Flames colored her cheekbones and, for the first time all day, the fever wasn’t to blame. Meekly, she shuffled backwards. His disturbing touch dropped. The way he was looking at her made her uneasy. His lips were flat in displeasure. His jaw was tight, and his eyes were…flinty. There was no other way to describe it.
Rob looked at Jackson for a long moment. Then his arm smoothly re-encircled her shoulders. Protectively. Almost possessively. “Ease up, Jack.”
Her boss’s demeanor went so icy, even Delia could feel it slicing through the shimmering haze of her fever. What in the world? She was too intimidated to look at him straight out, but she glanced at him through the curtain of her lashes. Understanding hit her like a lightning bolt.
Oh, dear Lord! Not only did he think two of his employees were cutting out on the day before a bid; he thought they were heading out for a quickie! She felt faint and reached out for the door handle. This couldn’t be happening. She needed this job!

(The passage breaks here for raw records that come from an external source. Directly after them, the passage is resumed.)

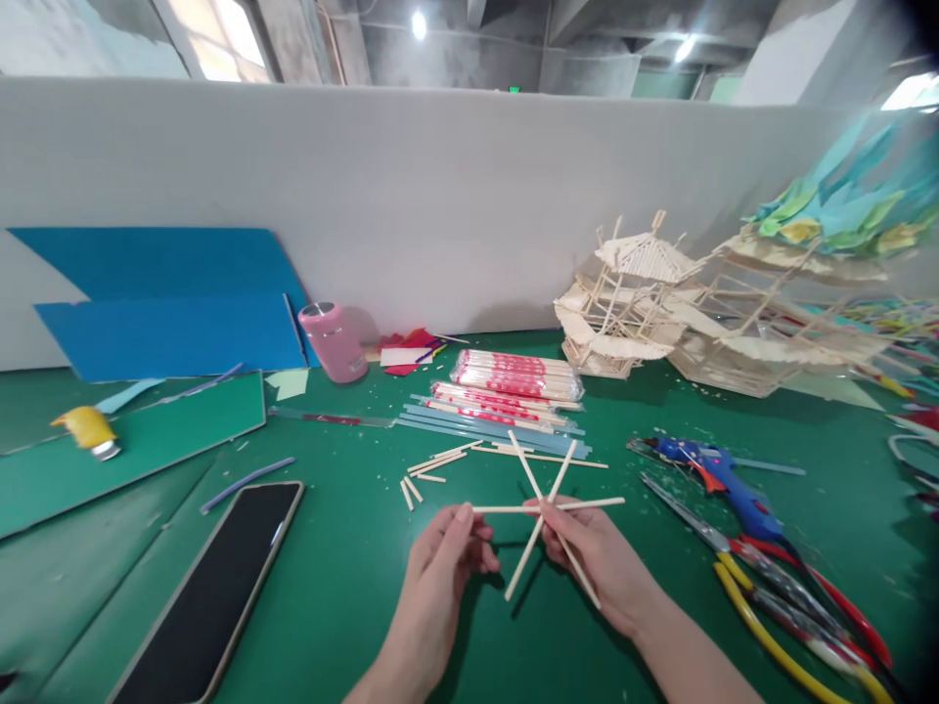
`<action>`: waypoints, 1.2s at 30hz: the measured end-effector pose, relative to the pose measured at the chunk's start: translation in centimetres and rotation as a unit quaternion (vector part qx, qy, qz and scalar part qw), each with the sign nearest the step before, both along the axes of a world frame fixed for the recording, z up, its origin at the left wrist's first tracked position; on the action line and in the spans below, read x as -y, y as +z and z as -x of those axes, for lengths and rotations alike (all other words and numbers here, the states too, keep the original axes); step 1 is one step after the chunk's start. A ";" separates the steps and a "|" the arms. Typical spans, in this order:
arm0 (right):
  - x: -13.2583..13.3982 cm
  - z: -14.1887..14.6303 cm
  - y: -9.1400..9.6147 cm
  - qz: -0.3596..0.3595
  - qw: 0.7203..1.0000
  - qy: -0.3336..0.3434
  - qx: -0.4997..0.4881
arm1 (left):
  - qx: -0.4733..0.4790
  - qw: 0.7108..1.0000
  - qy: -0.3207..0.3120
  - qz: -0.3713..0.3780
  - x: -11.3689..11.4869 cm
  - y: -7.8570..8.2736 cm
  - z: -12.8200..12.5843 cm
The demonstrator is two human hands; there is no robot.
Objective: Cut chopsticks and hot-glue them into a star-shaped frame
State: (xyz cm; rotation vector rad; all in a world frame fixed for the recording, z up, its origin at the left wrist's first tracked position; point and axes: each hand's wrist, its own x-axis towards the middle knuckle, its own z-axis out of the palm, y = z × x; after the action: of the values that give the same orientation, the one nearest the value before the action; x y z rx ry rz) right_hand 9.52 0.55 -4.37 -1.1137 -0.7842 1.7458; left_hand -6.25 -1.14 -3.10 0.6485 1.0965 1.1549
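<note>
Three pale wooden sticks, like thin chopsticks, cross at their middles as a six-pointed star (562, 470) above the green table. My right hand (598, 552) pinches the star at its crossing point between thumb and fingers. With thumb and forefinger, my left hand (449, 552) holds the left end of the level stick; its other fingers curl loosely below. The joint itself is partly covered by my right fingertips. Just beyond my hands lie short cut stick pieces (440, 460) and a few longer sticks (550, 457).
Stick packs (514, 376) and bluish glue sticks (484, 422) lie behind. Right are a blue glue gun (723, 474), scissors (696, 523), yellow-handled pliers (778, 640) and stick-built models (631, 303). Left are a phone (212, 592), pink cup (334, 342) and blue boards (176, 332).
</note>
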 end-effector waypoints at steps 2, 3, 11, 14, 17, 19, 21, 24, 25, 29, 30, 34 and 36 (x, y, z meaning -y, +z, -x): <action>0.1 -0.1 0.0 0.000 1.000 0.010 0.007 | 0.003 1.000 -0.012 0.007 -0.2 -0.2 0.2; 0.1 -0.1 0.1 -0.001 1.000 0.014 0.009 | -0.004 1.000 -0.017 0.011 -0.2 -0.2 0.3; 0.2 0.0 0.5 0.005 0.999 0.028 0.026 | -0.070 0.996 -0.048 0.023 0.0 -0.6 0.1; 0.2 0.0 0.4 0.004 0.999 0.030 0.031 | -0.072 0.995 -0.065 0.014 0.0 -0.8 0.3; 0.1 -0.1 0.3 0.001 0.999 0.030 0.033 | -0.076 0.994 -0.076 0.011 0.1 -0.8 0.4; 0.1 -0.1 0.3 -0.001 0.999 0.031 0.032 | -0.077 0.994 -0.078 0.011 0.2 -0.8 0.4; 0.1 -0.1 0.3 -0.002 0.999 0.030 0.030 | -0.075 0.994 -0.078 0.011 0.3 -0.8 0.4; 0.2 -0.1 0.3 -0.005 0.999 0.029 0.028 | -0.071 0.994 -0.078 0.010 0.4 -0.8 0.4; 0.3 -0.1 0.3 -0.006 0.999 0.029 0.027 | -0.069 0.995 -0.077 0.008 0.4 -0.8 0.3; 0.3 0.0 0.4 -0.005 0.999 0.029 0.024 | -0.049 0.996 -0.071 0.001 0.2 -0.8 0.3; 0.3 -0.1 0.4 -0.005 0.999 0.028 0.023 | -0.038 0.997 -0.068 0.001 0.2 -0.8 0.3; 0.2 -0.4 0.8 -0.003 1.000 0.025 0.004 | 0.013 0.999 -0.045 0.021 0.0 -0.8 0.5; 0.2 -0.7 0.9 0.003 0.999 0.011 -0.031 | 0.036 0.998 -0.036 0.028 -0.1 -0.8 0.5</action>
State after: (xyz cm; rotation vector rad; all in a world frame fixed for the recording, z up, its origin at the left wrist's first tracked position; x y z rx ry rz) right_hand 10.19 0.30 -3.51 -1.0541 -0.7565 1.7934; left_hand -6.77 -1.06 -3.87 0.5930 1.0332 1.0738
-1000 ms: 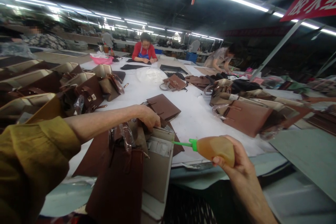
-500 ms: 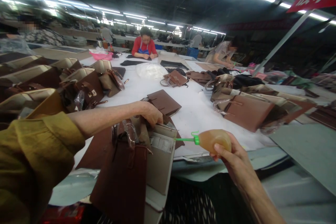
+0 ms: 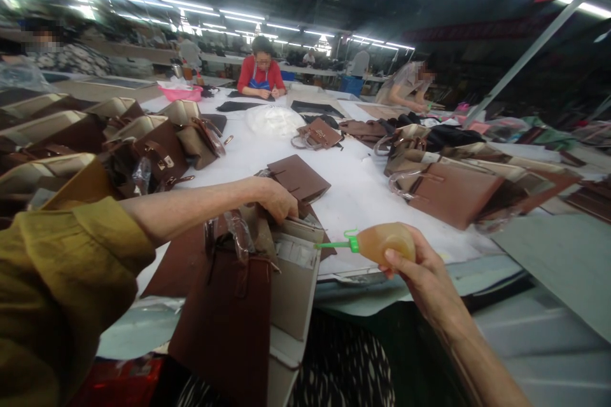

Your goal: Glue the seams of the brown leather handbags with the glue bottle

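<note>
A dark brown handbag (image 3: pixel 222 324) with plastic-wrapped handles hangs over the table's near edge, its pale inner side panel (image 3: pixel 292 289) showing. My left hand (image 3: pixel 277 199) is closed on the bag's far upper part; its fingertips are partly hidden. In my right hand (image 3: pixel 420 261) is a squeeze bottle (image 3: pixel 382 245) of amber liquid, tilted nearly level. Its long green nozzle (image 3: pixel 337 244) points left, the tip at the outer edge of the pale panel. Just beyond my left hand lies another brown bag piece (image 3: pixel 300 178).
Rows of brown handbags (image 3: pixel 165 156) stand on the left, more bags (image 3: pixel 453 191) on the right. A small brown bag (image 3: pixel 319 133) and a white plastic bundle (image 3: pixel 274 121) lie farther back on the white table (image 3: pixel 356 194). Across it, a person in red (image 3: pixel 261 73) leans over dark pieces.
The view has shifted slightly. The nozzle tip sits a little lower along the panel's edge, while my left hand keeps its place on the bag.
</note>
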`<state>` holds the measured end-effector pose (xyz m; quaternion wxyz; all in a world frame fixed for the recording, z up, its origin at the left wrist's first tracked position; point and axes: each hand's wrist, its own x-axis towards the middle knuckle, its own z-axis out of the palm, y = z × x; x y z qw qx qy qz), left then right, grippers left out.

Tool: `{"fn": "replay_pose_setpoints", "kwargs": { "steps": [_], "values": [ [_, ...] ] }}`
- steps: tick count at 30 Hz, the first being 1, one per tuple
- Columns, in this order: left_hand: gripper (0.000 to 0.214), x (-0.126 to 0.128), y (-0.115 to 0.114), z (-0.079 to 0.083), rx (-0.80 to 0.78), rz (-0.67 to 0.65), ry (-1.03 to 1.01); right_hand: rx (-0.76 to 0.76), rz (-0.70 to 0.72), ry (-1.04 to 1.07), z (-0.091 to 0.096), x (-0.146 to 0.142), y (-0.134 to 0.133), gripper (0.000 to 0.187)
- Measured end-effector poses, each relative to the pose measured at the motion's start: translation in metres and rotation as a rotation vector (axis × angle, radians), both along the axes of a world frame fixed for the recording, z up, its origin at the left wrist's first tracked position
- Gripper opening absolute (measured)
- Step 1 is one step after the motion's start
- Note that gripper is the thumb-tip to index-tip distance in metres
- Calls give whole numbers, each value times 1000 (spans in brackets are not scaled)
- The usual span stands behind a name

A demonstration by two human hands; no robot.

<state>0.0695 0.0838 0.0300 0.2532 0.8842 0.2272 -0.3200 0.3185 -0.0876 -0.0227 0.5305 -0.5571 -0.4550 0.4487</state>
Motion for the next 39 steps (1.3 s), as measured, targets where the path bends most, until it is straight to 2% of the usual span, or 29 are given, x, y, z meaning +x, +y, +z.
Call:
{"fn": "replay_pose_setpoints", "kwargs": {
  "steps": [10,16,22,25,29,35,39],
  "values": [
    [33,1,4,-6,-56,28,-33,-97,74,-62,5,-1,-11,43],
    [36,2,2,-7,-56,1,-32,-161,27,-72,7,-3,-21,51],
    [35,3,-1,-4,-20,29,-28,-195,40,-82,3,-7,-37,49],
    [33,4,-2,-3,-17,1,-33,-220,44,-92,0,-8,-45,50],
    [34,5,-3,-2,-25,-50,-22,-252,22,-114,-4,-9,-55,54],
    [33,4,-4,-3,-18,-4,-5,-291,-42,-112,-16,-13,-71,57],
    [31,3,-2,-5,-57,20,-18,-326,-85,-146,-15,-19,-78,62]
  ]
}}
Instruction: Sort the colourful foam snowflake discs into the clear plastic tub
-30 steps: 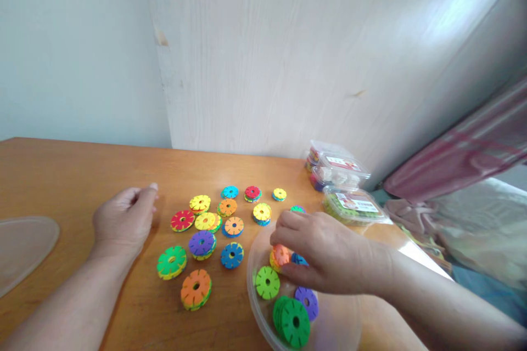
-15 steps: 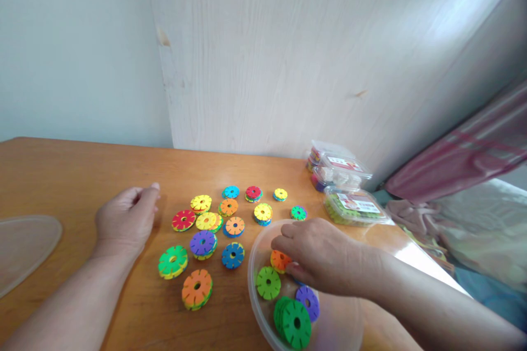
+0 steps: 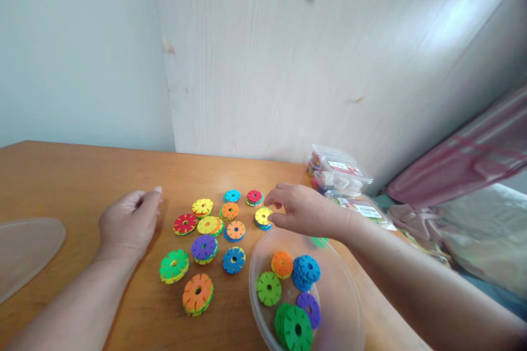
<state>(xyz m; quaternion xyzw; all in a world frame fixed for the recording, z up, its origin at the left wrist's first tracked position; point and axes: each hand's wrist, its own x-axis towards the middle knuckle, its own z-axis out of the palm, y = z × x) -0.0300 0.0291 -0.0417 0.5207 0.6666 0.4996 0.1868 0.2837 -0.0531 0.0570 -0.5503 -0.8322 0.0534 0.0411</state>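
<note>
My left hand rests on the table left of the discs, its fingers curled in and thumb on top; nothing shows in it. My right hand hovers over the far rim of a clear round plastic tub, thumb and fingers apart. Its fingertips are at a yellow-topped stack of notched discs; whether they touch it I cannot tell. Inside the tub are an orange disc, a light green disc, a blue stack, a purple disc and a dark green stack.
Several small mixed-colour disc stacks stand on the table, among them a purple-topped stack and a red-topped stack. A clear lid lies at left. Clear lidded boxes are piled at the back right, by the wall.
My right hand has come up out of the tub and moved away from me to the yellow-topped stack, uncovering the blue discs in the tub. My left hand has stayed in place.
</note>
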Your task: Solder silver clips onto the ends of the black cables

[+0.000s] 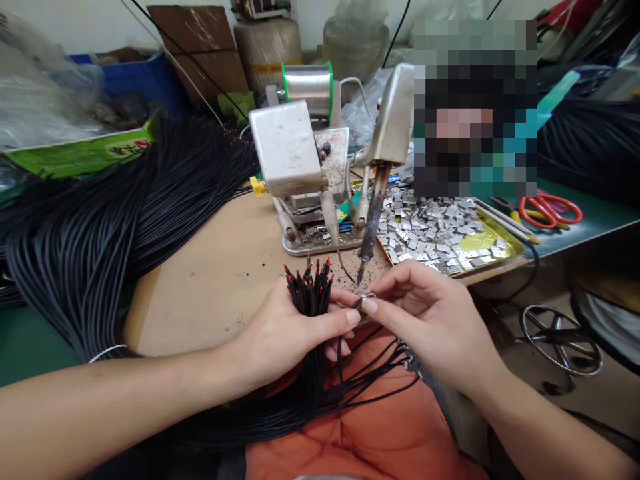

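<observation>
The left hand point(285, 340) holds a thick bunch of black wires point(311, 297). Its fingers point(345, 319) wrap close around the bunch. The wires have red tips, and these stick up out of the hand. The long ends hang down over an orange lap point(360, 433).

The right hand point(430, 327) is just beside the left hand. Its thumb and first finger pinch tight on a small metal tab point(367, 296), and a black wire runs down from the tab. More black wires with metal bits on their ends point(407, 357) hang under this hand.

A soldering iron point(374, 213) stands tilted over the tab. Its thin tip comes down very near the tab, but it is hard to tell if they touch. The iron sits in a metal stand point(295, 173) on the desk point(200, 280). Behind the stand is a shiny spool of solder point(307, 87) with green sides.

To the right, a gold tray point(500, 245) holds a big heap of metal tabs point(430, 227). Past the tray lie red scissors point(550, 210). To the left, a huge pile of black wires point(85, 220) lies across the desk. A blur hides part of the far right side of the desk.
</observation>
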Demonstrator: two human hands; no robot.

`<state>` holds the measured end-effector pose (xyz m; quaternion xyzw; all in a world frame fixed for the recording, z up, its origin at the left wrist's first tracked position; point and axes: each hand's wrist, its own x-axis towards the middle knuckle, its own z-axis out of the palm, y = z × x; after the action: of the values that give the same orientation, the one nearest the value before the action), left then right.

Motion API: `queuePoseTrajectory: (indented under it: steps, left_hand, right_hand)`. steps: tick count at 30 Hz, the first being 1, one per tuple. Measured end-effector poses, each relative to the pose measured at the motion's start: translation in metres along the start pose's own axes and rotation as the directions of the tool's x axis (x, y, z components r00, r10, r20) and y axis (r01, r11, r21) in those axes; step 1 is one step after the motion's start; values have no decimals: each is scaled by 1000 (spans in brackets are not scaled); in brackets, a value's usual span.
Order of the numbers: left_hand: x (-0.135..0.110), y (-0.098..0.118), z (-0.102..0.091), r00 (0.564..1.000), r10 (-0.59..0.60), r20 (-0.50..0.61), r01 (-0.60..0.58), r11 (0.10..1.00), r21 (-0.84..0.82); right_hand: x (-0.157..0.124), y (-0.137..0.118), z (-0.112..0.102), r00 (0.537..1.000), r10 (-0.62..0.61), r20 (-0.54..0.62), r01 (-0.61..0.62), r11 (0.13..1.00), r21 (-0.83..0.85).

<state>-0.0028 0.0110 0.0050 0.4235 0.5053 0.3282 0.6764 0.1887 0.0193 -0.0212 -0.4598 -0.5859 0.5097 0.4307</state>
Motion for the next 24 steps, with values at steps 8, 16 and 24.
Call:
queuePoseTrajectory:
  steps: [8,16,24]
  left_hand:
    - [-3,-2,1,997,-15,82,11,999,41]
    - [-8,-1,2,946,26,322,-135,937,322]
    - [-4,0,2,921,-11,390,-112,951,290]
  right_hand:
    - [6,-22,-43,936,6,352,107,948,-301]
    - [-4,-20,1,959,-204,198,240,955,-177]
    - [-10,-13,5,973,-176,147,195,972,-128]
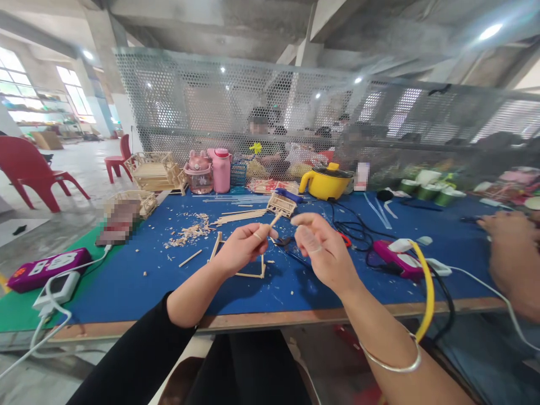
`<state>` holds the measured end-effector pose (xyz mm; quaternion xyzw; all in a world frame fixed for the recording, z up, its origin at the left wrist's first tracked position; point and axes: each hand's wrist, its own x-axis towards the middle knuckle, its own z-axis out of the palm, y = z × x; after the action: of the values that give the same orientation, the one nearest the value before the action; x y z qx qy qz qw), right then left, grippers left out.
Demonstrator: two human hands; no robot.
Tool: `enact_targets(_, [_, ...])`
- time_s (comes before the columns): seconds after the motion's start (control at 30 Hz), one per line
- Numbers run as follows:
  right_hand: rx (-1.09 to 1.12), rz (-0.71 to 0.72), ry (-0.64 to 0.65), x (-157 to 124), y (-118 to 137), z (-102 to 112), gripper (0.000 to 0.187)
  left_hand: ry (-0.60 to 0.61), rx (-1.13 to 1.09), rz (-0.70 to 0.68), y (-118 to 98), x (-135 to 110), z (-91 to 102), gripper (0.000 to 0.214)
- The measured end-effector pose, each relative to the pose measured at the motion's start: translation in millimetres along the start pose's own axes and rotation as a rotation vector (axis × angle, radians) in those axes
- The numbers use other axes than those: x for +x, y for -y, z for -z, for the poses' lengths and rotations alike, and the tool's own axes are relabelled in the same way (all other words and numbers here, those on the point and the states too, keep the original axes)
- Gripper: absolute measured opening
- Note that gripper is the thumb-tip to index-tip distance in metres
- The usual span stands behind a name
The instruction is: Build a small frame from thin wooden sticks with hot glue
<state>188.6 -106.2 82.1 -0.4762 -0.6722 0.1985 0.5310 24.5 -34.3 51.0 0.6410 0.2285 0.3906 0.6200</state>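
Observation:
My left hand (247,244) pinches a thin wooden stick (276,219) between thumb and fingers, its far end reaching up in front of a small wooden model (282,204). To its right, my right hand (324,250) is raised with curled fingers, a gap between thumb and index finger, and nothing visible in it. Partly hidden below my left hand, a square frame of wooden sticks (251,275) lies on the blue table mat (169,292). A dark tool (283,242), its kind unclear, shows between the hands. Loose wooden sticks (242,216) lie beyond my left hand.
Wood scraps (192,230) are scattered left of centre. A yellow electric pot (327,184), a pink bottle (221,171) and wooden models (158,171) stand along the mesh screen (202,107). Cables run by a purple power strip (396,260). Another person's hand (508,230) rests at right.

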Motion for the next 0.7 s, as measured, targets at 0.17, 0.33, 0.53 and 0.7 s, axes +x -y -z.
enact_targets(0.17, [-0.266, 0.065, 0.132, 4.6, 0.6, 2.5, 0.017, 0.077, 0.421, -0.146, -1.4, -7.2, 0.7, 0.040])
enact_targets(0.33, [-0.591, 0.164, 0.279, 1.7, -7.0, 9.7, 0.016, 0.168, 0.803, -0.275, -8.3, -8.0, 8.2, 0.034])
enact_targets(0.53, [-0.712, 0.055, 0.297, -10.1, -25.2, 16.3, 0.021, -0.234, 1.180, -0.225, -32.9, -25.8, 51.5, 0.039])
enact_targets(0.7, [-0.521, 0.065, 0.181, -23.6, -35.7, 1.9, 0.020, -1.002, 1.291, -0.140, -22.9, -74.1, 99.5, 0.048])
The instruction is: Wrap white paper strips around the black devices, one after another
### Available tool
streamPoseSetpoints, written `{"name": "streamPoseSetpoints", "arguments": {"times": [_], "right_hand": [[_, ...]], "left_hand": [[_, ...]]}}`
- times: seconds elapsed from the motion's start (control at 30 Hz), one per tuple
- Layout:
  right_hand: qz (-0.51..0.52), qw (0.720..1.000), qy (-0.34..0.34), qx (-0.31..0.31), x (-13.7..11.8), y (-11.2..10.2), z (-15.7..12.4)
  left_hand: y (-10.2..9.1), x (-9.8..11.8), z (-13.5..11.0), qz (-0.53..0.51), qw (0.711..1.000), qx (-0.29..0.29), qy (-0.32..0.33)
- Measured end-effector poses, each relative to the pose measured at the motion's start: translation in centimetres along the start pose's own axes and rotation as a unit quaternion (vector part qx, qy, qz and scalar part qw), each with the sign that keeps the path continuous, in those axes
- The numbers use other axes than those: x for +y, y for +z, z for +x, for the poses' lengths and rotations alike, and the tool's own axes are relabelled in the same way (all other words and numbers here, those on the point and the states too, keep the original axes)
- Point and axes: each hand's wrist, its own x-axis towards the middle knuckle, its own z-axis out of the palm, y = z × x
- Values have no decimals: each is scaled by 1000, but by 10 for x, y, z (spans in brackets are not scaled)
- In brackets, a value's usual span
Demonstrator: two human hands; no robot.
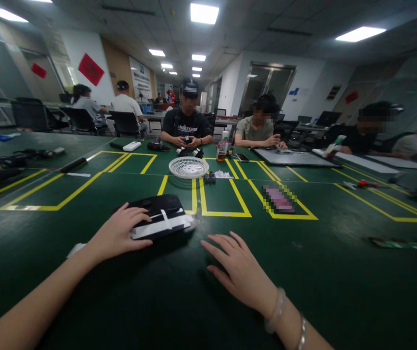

“Delia’s feeling under the weather,” Rob said smiling, oblivious to the undercurrents. “I’m taking her home to bed.”
Jackson’s dark eyes narrowed, and Delia wished the ground would open up and take her. Why? Why had Rob felt inclined to mention her bed? Was he trying to make matters worse?
“Mr. Lloyd,” she said anxiously. “I don’t think you understand.”
“I understand plenty.” His piercing gaze swung over to her. “Are you finished with the budget?”
She flinched at the harsh tone.
“Almost,” she said weakly. She knew she shouldn’t have listened to Rob. The trouble-making hottie. She turned on her heel, even though the sudden move made the room spin. “I’ll have it finished by our four o’clock meeting.”